Christopher Snowbeck, Star Tribune on

Published in Business News

Minnesota's largest company by revenue expects to keep getting bigger next year.

UnitedHealth Group detailed for investors Tuesday how the Minnetonka-based health care giant expects in 2022 to grow revenue by about 10-11% to between $317 billion and $320 billion. That's more revenue than the next 10 largest Minnesota-based public companies reported in 2020 combined.

The company expects double-digit revenue growth from both UnitedHealthcare, which is the nation's largest health insurer, as well as Optum, a division that sells health care services ranging from clinical care and data consulting to management of pharmaceutical benefits within health plans.

COVID-19 should have a significantly smaller impact on financial results, executives said, adding that UnitedHealth Group seems to be escaping the pandemic-related phenomenon known as the "great resignation," where many in recent months have been calling it quits.

"In the same period, at UnitedHealth Group we've received 827,000 applications for people to work for us in the United States," chief executive Andrew Witty told investors. "Worldwide it's over 1 million people."

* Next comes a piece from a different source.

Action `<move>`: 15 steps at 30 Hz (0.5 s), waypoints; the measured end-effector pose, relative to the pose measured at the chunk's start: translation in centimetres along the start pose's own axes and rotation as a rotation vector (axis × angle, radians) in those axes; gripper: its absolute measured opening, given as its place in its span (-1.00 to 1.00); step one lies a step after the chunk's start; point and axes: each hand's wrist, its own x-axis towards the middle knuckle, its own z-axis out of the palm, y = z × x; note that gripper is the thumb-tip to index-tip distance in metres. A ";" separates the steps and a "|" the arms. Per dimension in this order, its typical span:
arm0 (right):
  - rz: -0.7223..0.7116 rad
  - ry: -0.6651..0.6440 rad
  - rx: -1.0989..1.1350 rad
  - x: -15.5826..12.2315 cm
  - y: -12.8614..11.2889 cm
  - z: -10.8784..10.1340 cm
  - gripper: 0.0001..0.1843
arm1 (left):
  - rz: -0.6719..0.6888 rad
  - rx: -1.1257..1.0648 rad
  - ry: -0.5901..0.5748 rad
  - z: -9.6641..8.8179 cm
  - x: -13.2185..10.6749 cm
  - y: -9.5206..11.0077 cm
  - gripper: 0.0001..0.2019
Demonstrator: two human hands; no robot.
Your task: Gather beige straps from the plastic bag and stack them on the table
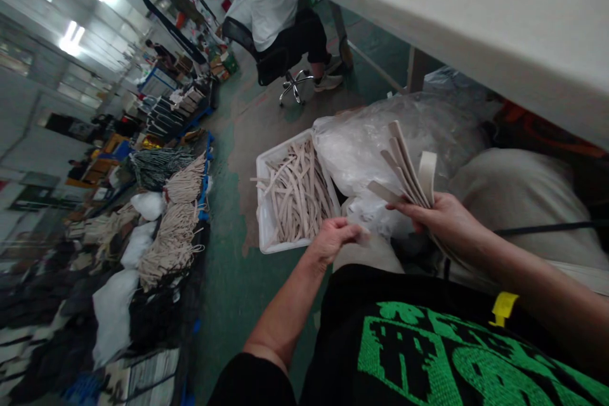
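My right hand (440,216) is closed around a small bundle of flat beige fabric strips (404,168), fanned out at their upper ends; one is looped over, and tails hang below the hand. Left of it, apart from the bundle, my left hand (335,238) is held over my lap with its fingers curled together. Its fingertips are smeared, so anything pinched there cannot be made out. Just beyond that hand, a white plastic bin (262,219) on the floor holds a tangled heap of similar beige strips (299,193).
Clear plastic bags (380,133) lie against the bin. A white-topped table (457,19) crosses the upper right. Ahead, a person (278,6) sits on a black swivel chair (273,66). Bundled cords (171,235) and white sacks (114,311) line the left.
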 end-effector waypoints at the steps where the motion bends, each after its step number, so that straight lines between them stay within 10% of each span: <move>1: 0.005 -0.010 0.007 -0.1 -0.3 -0.2 -0.38 | 0.098 -0.082 0.116 -1.7 -0.1 1.8 -0.52; 5: 0.015 -0.089 -0.015 -0.8 -1.0 -0.3 -0.38 | 0.689 -0.351 0.501 -9.6 -2.9 10.8 -0.59; 8: 0.004 -0.151 -0.020 -1.0 -0.9 0.0 -0.39 | 0.938 -0.429 0.550 -12.0 -5.1 14.4 -0.64; 15: 0.035 -0.180 -0.031 -0.9 0.6 0.5 -0.36 | 0.290 -0.516 0.448 -2.6 -0.4 4.6 -0.70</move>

Insurance membership at UnitedHealthcare is expected to grow next year by up to 1 million people beyond its base of roughly 45 million in the U.S. The company expects to pick up subscribers in Medicare Advantage health plans for seniors, while seeing modest enrollment declines in its business running HMOs for people in state Medicaid programs.

 

Revenue and operating earnings are expected to grow faster at Optum. Chief financial officer John Rex said that among the Optum business, growth prospects are particularly strong at OptumHealth, which operates a growing network of clinics and surgery centers across the country.

Some 60,000 physicians are either employed by or affiliated with OptumHealth, which also works with some 20,000 nurse practitioners and other advanced practice clinicians.

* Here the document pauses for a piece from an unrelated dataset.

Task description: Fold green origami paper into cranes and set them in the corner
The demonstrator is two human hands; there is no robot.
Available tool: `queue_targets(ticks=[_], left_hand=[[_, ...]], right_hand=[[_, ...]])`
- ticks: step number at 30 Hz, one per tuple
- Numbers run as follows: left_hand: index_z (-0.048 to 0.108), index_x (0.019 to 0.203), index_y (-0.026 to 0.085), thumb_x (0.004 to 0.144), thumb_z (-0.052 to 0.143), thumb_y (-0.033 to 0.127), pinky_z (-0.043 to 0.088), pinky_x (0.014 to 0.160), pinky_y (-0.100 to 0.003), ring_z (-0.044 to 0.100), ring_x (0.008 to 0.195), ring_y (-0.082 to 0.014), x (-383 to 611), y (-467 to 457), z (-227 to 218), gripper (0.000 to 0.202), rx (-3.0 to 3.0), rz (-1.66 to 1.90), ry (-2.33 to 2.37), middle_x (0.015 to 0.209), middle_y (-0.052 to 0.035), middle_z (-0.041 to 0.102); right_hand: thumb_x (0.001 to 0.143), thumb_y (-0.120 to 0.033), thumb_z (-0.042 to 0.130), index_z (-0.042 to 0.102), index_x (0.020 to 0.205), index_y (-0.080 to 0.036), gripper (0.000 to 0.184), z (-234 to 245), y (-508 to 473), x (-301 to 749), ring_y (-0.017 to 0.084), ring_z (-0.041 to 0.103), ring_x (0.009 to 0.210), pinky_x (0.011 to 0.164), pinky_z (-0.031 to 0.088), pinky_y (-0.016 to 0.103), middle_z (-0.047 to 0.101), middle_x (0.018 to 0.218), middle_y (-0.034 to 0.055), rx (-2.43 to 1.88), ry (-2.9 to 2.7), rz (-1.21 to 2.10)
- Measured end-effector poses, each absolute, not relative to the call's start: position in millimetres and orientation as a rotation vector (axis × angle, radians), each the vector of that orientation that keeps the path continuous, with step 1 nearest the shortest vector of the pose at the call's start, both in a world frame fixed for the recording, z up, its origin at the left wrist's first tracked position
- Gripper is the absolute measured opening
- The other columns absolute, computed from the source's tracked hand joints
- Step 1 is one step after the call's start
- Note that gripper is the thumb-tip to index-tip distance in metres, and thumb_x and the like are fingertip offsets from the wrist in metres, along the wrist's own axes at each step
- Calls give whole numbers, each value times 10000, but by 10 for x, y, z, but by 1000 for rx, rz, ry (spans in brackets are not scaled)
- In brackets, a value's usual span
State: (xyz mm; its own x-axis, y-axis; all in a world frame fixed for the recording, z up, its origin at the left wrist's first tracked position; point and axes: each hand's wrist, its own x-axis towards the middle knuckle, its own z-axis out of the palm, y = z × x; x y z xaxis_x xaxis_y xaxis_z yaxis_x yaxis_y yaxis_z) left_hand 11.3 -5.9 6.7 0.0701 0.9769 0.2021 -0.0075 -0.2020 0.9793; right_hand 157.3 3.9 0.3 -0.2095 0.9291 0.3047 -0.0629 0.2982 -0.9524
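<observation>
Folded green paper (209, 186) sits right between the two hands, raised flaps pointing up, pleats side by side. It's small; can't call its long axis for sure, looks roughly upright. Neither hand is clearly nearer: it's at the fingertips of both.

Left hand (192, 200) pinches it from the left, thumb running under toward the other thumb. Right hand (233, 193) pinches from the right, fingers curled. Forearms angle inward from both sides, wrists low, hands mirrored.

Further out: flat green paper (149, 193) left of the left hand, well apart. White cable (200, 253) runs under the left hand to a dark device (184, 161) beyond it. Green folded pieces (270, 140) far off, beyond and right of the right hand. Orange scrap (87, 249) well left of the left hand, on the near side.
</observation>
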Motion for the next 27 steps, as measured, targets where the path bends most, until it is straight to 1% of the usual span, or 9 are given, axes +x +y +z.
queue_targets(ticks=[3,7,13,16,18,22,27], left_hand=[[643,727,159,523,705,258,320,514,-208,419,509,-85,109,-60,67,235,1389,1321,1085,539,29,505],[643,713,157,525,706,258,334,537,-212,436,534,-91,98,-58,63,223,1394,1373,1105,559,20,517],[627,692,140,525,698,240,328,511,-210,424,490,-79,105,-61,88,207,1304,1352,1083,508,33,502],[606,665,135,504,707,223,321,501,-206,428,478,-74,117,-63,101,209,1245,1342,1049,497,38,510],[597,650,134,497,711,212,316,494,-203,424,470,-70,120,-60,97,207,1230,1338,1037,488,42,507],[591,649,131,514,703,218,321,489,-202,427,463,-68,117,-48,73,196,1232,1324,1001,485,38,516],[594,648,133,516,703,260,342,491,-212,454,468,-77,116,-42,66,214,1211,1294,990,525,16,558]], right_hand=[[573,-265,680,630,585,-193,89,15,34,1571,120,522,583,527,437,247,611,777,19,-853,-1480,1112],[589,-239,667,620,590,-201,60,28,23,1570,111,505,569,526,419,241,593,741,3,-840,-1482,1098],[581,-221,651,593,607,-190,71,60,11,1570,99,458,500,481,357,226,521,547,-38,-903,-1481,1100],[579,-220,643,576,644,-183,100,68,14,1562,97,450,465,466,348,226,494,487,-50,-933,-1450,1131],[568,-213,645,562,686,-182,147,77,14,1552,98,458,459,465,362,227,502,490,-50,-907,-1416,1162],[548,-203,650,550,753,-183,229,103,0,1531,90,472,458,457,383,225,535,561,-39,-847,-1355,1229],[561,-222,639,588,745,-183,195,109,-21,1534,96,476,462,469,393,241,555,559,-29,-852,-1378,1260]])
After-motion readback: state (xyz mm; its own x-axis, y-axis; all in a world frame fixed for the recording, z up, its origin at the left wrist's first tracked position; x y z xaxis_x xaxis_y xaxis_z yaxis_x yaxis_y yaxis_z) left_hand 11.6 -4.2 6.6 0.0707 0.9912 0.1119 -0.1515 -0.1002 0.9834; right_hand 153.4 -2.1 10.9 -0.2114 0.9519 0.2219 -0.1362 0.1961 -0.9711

UnitedHealth Group's division for data and IT consulting, called OptumInsight, expects to grow through more partnerships with health care providers, including large hospital systems, Rex said. It's a flip on the traditional relationship where hospitals often struggle with health insurers over payment terms.

"We're often painted as not necessarily the friend of the hospital system," Witty said. "As you'll hear later today, we're increasingly becoming the ally of our hospital partners."